§ Task to carry out: Going through the data, count each line that has the word "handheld". Reply with the total and nothing more.
** The data follows **
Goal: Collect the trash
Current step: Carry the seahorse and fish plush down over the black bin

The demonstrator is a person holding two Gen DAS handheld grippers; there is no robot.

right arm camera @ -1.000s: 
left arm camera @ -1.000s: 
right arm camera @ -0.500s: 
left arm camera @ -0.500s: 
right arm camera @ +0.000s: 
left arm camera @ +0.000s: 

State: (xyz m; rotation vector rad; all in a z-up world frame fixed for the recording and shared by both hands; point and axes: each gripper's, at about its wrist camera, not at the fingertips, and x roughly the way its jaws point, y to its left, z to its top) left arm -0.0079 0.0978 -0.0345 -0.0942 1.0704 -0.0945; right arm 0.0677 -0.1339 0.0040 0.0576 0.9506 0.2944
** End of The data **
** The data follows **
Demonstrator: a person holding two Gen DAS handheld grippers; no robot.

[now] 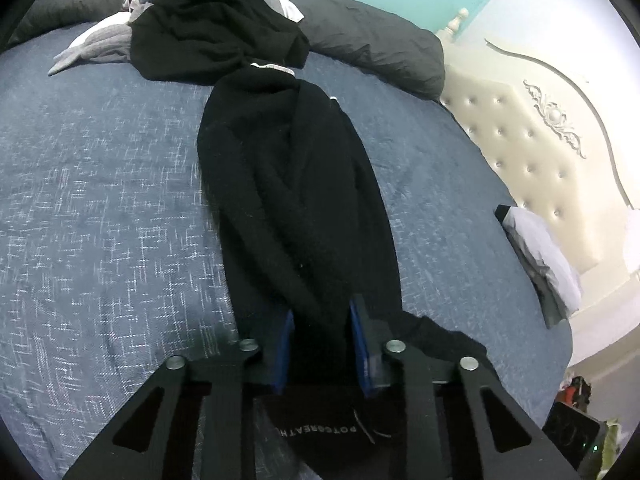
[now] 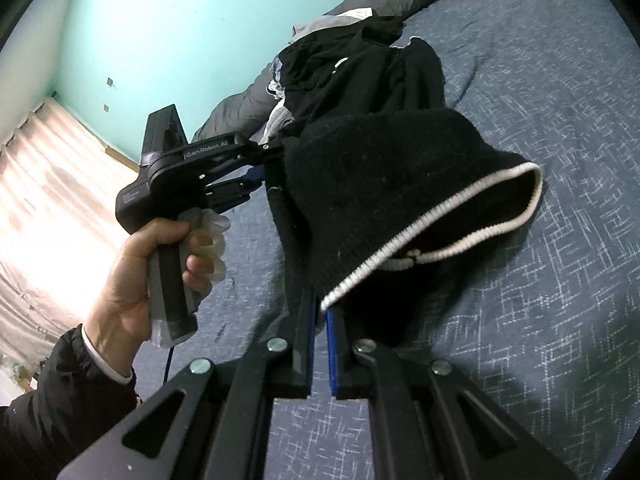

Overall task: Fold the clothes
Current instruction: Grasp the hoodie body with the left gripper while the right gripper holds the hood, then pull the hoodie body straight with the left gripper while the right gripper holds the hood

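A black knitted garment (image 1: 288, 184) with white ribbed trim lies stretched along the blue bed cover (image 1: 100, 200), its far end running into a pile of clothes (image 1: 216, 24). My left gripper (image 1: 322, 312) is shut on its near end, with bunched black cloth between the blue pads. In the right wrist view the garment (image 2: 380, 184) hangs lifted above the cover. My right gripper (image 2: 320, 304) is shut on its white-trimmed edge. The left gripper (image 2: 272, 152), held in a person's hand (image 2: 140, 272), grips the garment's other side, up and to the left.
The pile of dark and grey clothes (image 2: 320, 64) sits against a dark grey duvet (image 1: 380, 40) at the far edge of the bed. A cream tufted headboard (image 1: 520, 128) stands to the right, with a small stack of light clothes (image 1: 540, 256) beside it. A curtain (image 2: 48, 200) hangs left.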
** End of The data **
§ Task output: 2